As President of two reputable student societies,4 Grant attracted the patronage of the professors of science from his first enrolments in classes. One of these was Robert Jameson, Professor of Natural History, an expert in comparative anatomy and geology, a natural philos
opher and one of the most influential men in the University. In 1813 the famous fifty-two-year-old Jameson was formulating a new essay by the French comparative anatomist, Baron Georges Cuvier, An Essay on the Theory of the Earth. Like Cuvier and other palaeontologists, Professor Jameson was formulating a theory about the processes that had shaped the Earth since its beginnings. There were many different theories being contested in the universities of Europe, but Jameson was a Neptunist, a follower of the ideas of Abraham Gottlob Werner, a German mineralogist who argued that the earth had begun as a ball of water, a universal ocean, and that all that was now solid on the earth had gradually settled like sediment from that primal water. But Jameson was also interested in other ideas and evidence from Germany and from France in particular.
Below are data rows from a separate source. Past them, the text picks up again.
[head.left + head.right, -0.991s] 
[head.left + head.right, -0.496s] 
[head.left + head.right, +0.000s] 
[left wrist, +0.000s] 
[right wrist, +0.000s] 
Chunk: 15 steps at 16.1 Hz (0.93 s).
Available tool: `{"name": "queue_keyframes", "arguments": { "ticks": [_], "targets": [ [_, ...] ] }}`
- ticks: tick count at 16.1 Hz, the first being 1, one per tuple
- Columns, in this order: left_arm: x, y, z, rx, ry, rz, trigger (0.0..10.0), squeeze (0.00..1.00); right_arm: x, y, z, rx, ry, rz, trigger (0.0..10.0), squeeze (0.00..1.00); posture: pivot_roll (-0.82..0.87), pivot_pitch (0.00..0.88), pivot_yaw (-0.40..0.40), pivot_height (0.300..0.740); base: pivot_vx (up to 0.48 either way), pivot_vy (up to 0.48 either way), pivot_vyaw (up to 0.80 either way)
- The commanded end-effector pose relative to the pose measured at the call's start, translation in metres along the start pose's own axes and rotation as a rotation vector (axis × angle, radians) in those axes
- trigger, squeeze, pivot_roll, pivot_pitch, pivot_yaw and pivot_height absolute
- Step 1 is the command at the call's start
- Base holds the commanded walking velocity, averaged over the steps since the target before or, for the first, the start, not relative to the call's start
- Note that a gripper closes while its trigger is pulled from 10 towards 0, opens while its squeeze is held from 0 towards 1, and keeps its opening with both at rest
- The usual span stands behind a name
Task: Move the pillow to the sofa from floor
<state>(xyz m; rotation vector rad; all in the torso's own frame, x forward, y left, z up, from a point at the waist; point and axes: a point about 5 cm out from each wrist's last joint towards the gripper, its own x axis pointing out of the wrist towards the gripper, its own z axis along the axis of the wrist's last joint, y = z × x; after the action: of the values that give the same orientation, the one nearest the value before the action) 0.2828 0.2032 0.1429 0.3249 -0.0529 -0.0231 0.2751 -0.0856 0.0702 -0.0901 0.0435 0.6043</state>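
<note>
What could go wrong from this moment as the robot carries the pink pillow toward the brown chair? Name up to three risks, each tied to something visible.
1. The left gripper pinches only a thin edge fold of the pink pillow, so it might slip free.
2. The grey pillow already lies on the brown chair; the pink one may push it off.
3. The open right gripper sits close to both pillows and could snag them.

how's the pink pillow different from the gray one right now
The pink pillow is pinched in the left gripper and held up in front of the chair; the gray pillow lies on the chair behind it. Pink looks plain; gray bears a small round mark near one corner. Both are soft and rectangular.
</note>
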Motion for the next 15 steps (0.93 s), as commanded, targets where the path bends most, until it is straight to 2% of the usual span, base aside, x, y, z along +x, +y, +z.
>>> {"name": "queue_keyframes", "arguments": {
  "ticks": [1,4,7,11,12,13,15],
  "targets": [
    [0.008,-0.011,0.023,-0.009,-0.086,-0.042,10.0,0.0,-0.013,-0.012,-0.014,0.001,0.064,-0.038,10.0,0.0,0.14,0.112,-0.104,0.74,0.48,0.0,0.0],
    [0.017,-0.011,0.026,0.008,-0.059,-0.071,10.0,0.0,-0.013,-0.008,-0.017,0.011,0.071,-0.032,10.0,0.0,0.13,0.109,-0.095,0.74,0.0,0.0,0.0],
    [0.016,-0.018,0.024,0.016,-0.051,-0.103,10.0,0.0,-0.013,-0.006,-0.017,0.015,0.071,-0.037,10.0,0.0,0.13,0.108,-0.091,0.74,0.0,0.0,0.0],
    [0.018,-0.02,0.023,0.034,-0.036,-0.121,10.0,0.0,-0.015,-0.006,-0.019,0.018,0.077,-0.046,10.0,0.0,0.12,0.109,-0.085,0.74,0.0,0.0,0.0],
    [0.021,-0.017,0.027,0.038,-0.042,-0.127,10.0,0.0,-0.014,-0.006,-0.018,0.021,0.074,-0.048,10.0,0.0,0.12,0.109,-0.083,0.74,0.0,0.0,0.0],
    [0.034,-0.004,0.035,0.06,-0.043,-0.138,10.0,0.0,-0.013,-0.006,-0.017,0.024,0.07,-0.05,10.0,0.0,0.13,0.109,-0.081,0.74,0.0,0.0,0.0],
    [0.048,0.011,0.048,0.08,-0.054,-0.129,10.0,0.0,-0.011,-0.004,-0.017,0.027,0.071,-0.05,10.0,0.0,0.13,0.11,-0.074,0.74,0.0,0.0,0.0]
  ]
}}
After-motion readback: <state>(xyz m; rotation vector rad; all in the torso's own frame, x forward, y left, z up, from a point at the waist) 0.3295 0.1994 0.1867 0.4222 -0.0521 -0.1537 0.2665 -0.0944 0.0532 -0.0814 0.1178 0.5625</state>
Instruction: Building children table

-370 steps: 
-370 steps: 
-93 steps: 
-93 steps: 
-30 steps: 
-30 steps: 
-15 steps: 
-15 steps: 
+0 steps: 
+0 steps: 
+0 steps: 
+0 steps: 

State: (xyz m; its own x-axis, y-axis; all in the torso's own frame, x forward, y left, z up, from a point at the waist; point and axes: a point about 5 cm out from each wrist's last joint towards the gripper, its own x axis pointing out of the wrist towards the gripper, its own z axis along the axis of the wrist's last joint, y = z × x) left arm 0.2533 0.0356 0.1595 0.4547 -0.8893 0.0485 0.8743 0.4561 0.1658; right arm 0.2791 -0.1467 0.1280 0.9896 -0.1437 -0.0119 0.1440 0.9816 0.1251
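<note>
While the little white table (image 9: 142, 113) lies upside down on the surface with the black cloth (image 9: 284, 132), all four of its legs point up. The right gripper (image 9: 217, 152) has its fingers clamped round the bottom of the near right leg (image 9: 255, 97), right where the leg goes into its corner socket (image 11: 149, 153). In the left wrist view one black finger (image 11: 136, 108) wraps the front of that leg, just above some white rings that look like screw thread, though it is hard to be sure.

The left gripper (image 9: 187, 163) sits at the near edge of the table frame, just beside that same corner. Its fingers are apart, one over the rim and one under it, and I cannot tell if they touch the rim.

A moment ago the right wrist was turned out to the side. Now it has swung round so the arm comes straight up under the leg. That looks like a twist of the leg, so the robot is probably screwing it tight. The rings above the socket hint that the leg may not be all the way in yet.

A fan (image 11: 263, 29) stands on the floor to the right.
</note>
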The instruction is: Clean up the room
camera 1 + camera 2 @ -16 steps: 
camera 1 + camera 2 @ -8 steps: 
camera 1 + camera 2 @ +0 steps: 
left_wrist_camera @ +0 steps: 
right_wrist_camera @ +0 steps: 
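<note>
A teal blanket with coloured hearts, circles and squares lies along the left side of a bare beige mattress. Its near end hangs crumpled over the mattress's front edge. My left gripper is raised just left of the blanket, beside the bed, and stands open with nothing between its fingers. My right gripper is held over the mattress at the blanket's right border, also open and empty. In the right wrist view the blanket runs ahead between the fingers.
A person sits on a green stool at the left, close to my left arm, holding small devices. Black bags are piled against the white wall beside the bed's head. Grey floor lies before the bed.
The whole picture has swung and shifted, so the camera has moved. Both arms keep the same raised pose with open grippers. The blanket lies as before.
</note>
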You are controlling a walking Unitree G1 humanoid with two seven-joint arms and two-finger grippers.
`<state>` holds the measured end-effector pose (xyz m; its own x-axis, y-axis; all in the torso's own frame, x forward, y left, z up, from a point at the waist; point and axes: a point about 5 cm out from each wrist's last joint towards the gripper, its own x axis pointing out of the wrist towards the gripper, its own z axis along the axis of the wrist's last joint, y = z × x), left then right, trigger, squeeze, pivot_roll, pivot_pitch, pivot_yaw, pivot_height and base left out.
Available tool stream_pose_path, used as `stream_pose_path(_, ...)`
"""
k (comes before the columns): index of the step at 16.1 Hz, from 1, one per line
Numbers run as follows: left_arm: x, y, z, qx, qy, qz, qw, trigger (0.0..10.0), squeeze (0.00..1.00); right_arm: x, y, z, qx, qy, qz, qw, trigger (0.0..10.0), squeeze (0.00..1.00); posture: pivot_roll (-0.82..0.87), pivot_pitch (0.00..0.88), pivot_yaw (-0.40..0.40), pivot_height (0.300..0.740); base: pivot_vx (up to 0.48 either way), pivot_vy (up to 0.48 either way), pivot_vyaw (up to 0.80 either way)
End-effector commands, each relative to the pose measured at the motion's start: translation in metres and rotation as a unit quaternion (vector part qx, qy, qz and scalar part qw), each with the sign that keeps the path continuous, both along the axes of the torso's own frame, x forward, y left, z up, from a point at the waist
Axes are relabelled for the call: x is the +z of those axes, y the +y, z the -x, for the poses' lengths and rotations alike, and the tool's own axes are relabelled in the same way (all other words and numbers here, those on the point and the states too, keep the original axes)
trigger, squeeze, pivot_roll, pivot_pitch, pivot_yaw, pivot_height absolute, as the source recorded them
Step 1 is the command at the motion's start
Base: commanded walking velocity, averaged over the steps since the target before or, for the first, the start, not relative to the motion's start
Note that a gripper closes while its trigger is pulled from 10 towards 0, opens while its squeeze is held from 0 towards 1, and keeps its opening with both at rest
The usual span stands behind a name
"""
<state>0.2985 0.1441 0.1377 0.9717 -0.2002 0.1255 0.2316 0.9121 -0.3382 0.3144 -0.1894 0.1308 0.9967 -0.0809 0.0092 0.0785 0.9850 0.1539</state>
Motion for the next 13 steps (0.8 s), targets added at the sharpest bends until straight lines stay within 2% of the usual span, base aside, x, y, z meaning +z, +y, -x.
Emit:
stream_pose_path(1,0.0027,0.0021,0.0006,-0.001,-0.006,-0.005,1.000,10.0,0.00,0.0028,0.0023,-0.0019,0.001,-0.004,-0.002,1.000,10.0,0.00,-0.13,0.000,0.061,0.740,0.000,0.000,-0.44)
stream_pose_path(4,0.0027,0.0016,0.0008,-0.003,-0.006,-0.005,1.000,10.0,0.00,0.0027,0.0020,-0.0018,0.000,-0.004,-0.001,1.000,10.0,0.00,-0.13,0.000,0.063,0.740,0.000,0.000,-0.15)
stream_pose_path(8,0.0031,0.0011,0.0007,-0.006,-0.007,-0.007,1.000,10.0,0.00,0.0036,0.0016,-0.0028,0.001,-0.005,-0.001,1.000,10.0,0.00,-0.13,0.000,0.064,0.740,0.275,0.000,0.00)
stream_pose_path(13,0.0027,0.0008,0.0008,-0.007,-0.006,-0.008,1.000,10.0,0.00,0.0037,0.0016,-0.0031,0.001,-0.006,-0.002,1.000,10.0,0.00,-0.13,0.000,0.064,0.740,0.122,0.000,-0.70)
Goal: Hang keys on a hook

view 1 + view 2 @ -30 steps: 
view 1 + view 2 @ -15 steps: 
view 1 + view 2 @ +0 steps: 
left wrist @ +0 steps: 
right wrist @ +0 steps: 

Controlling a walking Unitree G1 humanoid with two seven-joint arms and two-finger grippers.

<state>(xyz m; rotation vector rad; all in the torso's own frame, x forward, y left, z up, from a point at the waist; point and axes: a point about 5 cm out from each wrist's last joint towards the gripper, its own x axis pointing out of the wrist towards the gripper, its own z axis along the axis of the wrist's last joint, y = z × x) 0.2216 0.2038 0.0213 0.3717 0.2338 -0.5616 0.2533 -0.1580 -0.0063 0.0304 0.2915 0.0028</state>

Throughout Europe natural philosophers were using every fragment of evidence they had collected and labelled – fossils, rock samples, information about plant and animal distribution, anatomical knowledge – to speculate and hypothesize about the beginnings of time. If Jameson and others like him were right and the earth had started out as a ball of water, how had life begun? What were the first creatures on the planet? Why were there shells and the bones of enormous sea creatures to be found thousands of miles inland and at the tops of mountain ranges? Professor Jameson took Grant and his other students into his museum filled with shells, fossils and bones and to the hills around Edinburgh to speculate upon their formation. He translated the new French and German ideas, summarized them in his lectures, and his students debated them noisily in their societies.5
By his late teens Grant’s studies were directed almost exclusively to comparative anatomy. Like other men of science in Europe he was searching for common patterns in the bodies of animals, patterns of similarity between very diverse species, because these would reveal the essential laws of nature and the origins of life. In preparing for his dissertation in 1813 on the circulation of blood in the foetus, Grant discovered a new book in the University library that opened his mind to new possibilities about the origins of living forms. It was called Zoonomia, or the Laws of Organic Life (1794–6) and its author was Erasmus Darwin, an English doctor, poet, inventor and naturalist. By the time Robert Grant read this book in 1813, Erasmus Darwin was dead but his son, Robert, had several children with burgeoning scientific interests including a four-year-old boy, Charles Darwin, already an avid collector of pebbles and plants.